Peter Gerdes (profile) says:

How The Law Works

And this article shows a deep lack of knowledge about how the law works.

Merely showing that metadata leads to lots of info about a person simply isn’t relevant.

Following a person around in an unmarked police car reveals lots of info about a person too, even more if you watch them with binoculors at every opportunity. However, such behavior CLEARY doesn’t implicate the 4th ammendment under existing precedent no matter how long or systematically you do it (GPS is treated differently for unclear reasons). Theoretically, the government could use half the population to follow the other half around, note everything that half did and feed it all into a big data mining solution and not implicate the 4th at all even though that would reveal tons of info about sensitive matters.

The reason the government’s argument isn’t absurd is that existing precedent does distinguish between metadata and data to some extent, in particular it distinguishes the content of your conversation from the numbers used to dial a phone call. THE ISSUE HERE ISN’T HOW MUCH INFO IS REVEALED BUT WHOSE INFO. Since the phone company keeps numbers dialed in the normal course of business (billing) they would appear to be the phone companies business data and not anything you even have a 4th ammedment interest in.

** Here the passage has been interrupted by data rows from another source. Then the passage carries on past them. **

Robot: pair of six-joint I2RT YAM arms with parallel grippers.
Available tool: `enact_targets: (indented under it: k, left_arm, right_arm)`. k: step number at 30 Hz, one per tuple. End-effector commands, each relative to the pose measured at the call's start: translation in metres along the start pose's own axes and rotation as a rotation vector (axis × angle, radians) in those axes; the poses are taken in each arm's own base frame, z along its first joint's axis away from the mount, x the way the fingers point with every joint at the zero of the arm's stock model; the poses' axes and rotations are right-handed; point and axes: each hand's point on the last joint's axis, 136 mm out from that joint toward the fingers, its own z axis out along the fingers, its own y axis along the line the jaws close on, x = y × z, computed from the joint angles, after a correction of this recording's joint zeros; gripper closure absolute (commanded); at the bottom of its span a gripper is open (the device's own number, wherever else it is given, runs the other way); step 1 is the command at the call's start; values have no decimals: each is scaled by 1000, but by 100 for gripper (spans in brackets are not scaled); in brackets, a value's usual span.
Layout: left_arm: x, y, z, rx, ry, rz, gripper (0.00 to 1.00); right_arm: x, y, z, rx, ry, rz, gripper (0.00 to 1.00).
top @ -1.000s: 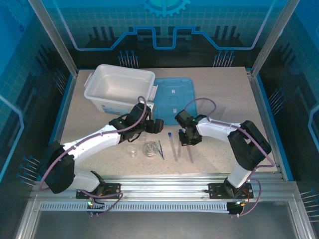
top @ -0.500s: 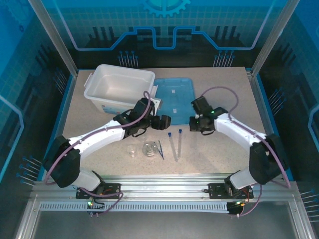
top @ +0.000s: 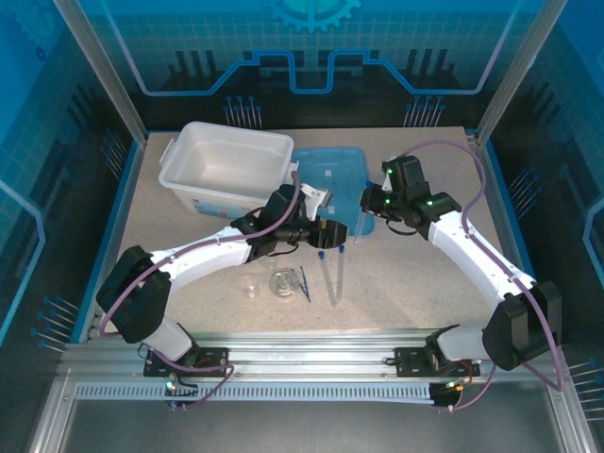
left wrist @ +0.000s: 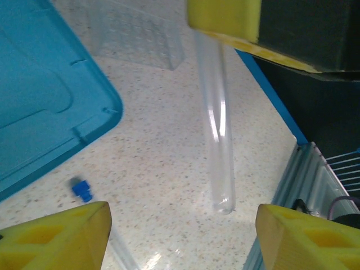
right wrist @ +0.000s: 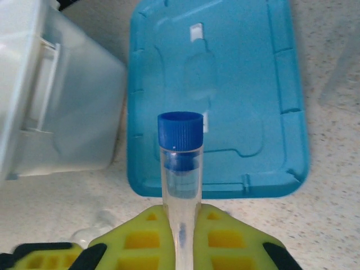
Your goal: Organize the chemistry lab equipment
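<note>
My right gripper (right wrist: pixel 183 225) is shut on a slim clear tube with a blue cap (right wrist: pixel 180 132), held above the table near the front edge of the light-blue lid (top: pixel 330 175). In the top view that tube (top: pixel 361 225) hangs below the right gripper (top: pixel 370 209). My left gripper (top: pixel 332 233) stands open just left of it. In the left wrist view the held tube (left wrist: pixel 218 129) hangs between and beyond my yellow fingers (left wrist: pixel 62 236). Two more capped tubes (top: pixel 332 271) lie on the table, with dark-blue tweezers (top: pixel 304 283), a conical flask (top: pixel 282 281) and a small beaker (top: pixel 249 286) to their left.
The white bin (top: pixel 226 165) stands open at the back left, its lid flat beside it. A clear ribbed plastic piece (left wrist: pixel 135 39) lies by the lid's near corner. The table's blue edge and metal rail (left wrist: pixel 298 174) run close on the right of the left wrist view.
The right gripper lifted one tube off the table and carried it back and right toward the lid. The left gripper moved right to meet it, its jaws narrowing somewhat.
</note>
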Motion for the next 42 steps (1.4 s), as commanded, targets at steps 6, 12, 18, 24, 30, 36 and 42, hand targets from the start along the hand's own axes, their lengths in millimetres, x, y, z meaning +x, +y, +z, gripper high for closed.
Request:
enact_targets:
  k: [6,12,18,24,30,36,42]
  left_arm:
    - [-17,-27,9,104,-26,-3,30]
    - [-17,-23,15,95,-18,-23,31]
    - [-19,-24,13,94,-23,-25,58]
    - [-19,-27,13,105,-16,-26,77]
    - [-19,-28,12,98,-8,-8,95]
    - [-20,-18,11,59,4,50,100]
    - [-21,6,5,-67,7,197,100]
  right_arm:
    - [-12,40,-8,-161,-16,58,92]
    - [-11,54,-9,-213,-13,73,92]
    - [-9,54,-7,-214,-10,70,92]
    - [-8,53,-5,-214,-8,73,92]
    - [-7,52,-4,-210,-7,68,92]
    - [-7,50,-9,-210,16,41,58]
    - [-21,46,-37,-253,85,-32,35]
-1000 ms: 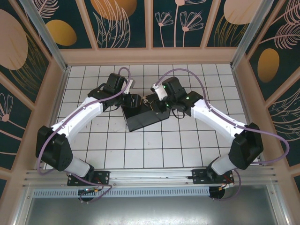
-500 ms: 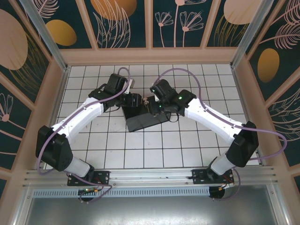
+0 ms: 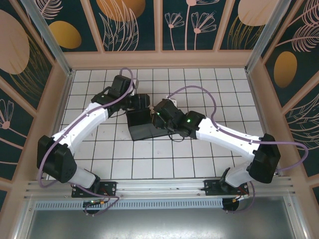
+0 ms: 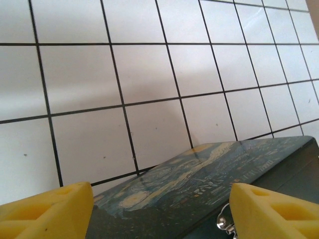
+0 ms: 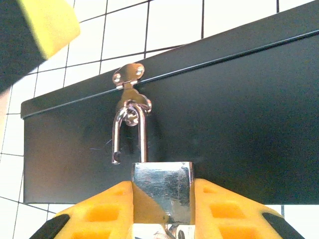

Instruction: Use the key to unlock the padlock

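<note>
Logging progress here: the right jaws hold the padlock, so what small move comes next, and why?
Probably turn the padlock so its shackle slips out of the hasp loop on the black box. The right gripper clamps the lock body, and the shackle's free leg is already out of the body: it looks unlocked but still hooked.

You had the padlock (image 5: 162, 181), a small shiny silver block, against the dark front wall of the box (image 5: 239, 124), its shackle pointing toward the lid edge. The shackle was hooked through the box's hasp (image 5: 128, 74), one leg sprung free of the body. The right gripper (image 5: 162, 199) pinched the body from both sides.
</note>
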`<state>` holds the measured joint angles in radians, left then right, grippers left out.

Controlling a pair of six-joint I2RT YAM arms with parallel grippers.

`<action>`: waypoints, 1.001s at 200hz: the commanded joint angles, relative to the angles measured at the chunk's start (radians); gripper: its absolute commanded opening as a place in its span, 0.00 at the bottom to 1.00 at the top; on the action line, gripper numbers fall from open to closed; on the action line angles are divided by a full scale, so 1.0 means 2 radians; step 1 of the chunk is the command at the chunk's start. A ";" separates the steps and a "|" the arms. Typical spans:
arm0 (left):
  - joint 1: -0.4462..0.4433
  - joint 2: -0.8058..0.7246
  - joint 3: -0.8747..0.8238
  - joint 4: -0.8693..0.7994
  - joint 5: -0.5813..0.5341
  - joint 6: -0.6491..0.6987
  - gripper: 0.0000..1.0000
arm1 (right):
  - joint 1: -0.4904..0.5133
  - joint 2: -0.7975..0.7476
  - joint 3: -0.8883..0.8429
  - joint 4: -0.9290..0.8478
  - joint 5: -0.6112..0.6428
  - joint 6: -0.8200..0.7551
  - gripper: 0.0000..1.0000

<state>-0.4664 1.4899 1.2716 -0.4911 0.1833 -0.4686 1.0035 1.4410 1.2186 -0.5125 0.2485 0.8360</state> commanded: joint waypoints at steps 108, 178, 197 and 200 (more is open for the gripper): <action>-0.043 -0.042 -0.079 0.050 0.041 -0.073 0.65 | 0.025 0.050 0.093 -0.158 0.034 0.115 0.00; -0.062 -0.048 -0.076 0.053 0.076 -0.094 0.62 | 0.024 0.052 0.091 -0.131 0.096 0.182 0.00; -0.062 -0.060 -0.080 0.048 0.074 -0.093 0.63 | 0.005 0.062 0.115 -0.164 0.124 0.153 0.00; -0.062 -0.062 -0.081 0.049 0.075 -0.094 0.63 | -0.001 0.061 0.113 -0.162 0.123 0.145 0.00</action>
<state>-0.5747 1.3991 1.1339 -0.3397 0.2844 -0.6151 1.0523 1.5337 1.3991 -0.7906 0.3771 1.1355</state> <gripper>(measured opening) 0.623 0.256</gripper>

YES, THE CURRENT PRECEDENT DOESN’T GIVE A RATS ASS WHAT IS IN THE INFO IF IT DOESN’T BELONG TO THE PERSON WHOSE 4TH AMENDMENT RIGHTS ARE AT ISSUE!!!

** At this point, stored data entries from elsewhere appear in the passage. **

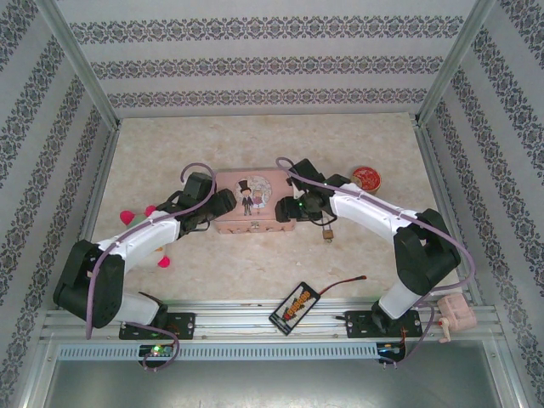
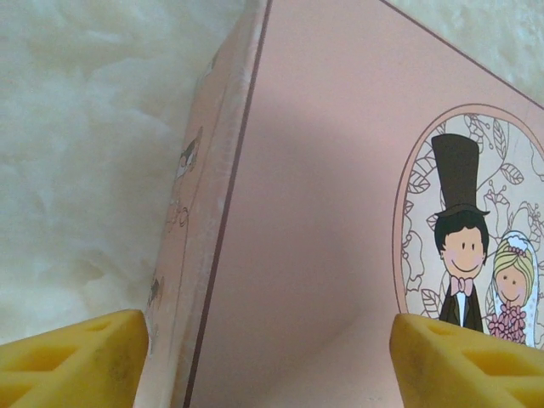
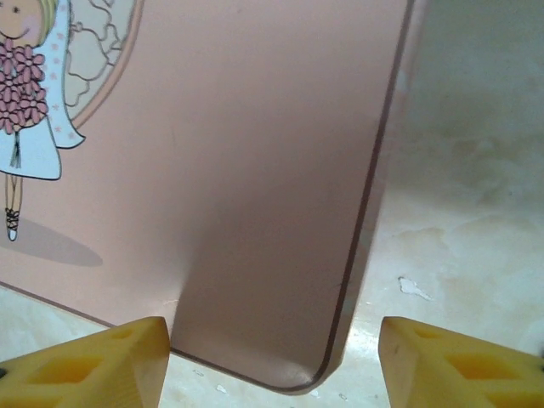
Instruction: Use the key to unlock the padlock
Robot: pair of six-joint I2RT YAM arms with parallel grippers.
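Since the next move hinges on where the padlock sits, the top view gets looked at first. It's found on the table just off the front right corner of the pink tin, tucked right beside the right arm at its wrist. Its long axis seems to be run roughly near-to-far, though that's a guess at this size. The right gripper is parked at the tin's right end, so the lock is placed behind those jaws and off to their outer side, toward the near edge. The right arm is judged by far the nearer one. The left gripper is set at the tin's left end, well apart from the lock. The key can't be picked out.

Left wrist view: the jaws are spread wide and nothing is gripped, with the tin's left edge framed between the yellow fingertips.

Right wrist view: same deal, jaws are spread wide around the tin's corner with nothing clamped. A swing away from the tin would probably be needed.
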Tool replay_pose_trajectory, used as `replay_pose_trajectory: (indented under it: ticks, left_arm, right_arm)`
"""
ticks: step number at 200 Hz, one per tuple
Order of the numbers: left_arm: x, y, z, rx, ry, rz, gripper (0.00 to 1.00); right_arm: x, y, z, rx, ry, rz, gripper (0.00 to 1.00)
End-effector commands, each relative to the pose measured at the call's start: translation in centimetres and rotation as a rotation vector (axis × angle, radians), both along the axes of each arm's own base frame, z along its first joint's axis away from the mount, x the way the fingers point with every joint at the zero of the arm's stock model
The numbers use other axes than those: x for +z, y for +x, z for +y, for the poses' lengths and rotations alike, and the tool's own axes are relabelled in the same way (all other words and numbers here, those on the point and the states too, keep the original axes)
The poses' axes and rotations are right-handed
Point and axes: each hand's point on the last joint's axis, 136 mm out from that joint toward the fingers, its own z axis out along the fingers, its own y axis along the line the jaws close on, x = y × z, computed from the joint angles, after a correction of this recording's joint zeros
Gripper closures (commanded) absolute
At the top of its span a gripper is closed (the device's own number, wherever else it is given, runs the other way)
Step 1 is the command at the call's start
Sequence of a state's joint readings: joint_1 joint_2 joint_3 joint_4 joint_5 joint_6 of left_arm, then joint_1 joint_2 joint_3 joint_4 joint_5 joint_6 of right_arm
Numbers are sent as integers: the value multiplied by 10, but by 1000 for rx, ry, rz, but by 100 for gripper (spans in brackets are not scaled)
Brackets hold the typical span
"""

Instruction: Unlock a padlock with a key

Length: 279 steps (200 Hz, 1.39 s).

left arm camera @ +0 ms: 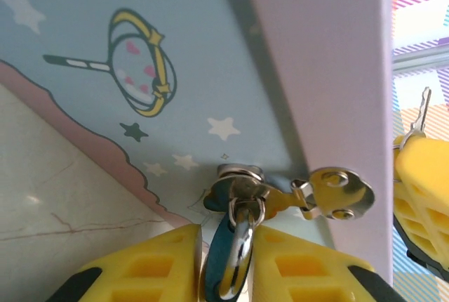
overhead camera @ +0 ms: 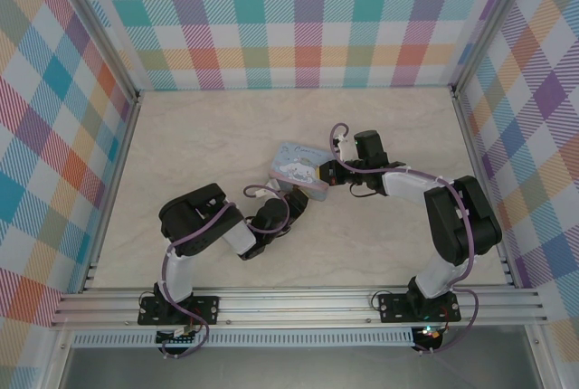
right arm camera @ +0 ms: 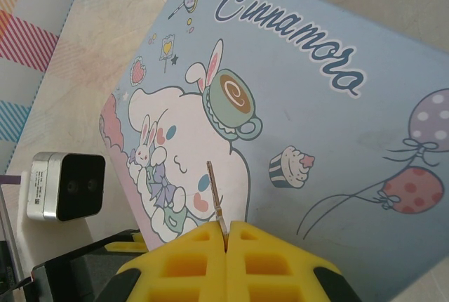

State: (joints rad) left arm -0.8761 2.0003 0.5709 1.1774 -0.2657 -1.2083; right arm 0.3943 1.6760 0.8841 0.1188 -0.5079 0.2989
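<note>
The small blue padlock (left arm camera: 223, 256) hangs by its metal shackle (left arm camera: 242, 235) from the hasp (left arm camera: 330, 191) on the front of the pale-blue cartoon tin (overhead camera: 298, 165). My left gripper (left arm camera: 228, 270) has its yellow fingers (left arm camera: 147, 267) pressed against both sides of the padlock, at the tin's near side (overhead camera: 291, 201). My right gripper (right arm camera: 226, 235) is shut on the thin key (right arm camera: 214, 189), whose blade sticks out over the tin's lid (right arm camera: 316, 140). In the left wrist view the key (left arm camera: 423, 111) shows at the far right, apart from the padlock.
The tin sits mid-table on the marble-patterned top (overhead camera: 199, 136), with checkered walls around. The left arm's wrist camera (right arm camera: 66, 186) sits just left of the tin. Both arms crowd the tin's near and right sides.
</note>
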Motion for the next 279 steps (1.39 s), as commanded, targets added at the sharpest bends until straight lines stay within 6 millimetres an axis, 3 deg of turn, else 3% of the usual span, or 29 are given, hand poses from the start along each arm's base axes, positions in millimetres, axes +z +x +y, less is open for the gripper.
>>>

Don’t get me wrong, I don’t think the government’s position is the one that should prevail but their motion is not absurd.

Peter Gerdes (profile) says:

ACLU Trying To Break New 4th Amendment Ground

If you read the motion filled by the ACLU in the section on the 4th ammendment it is pretty clear they are trying to create new precedent. In particular, the fact that they go back to the original reasonableness analysis and don’t cite any cases to justify their conclusion (just vague claims that it is bad and associated with totalitarian states) is a giveaway.

I think new law SHOULD be made here but one has to recognize that it is an uphill battle. The statutory arguments seems stronger and doesn’t have anything to do with the ‘just metadata’ issue.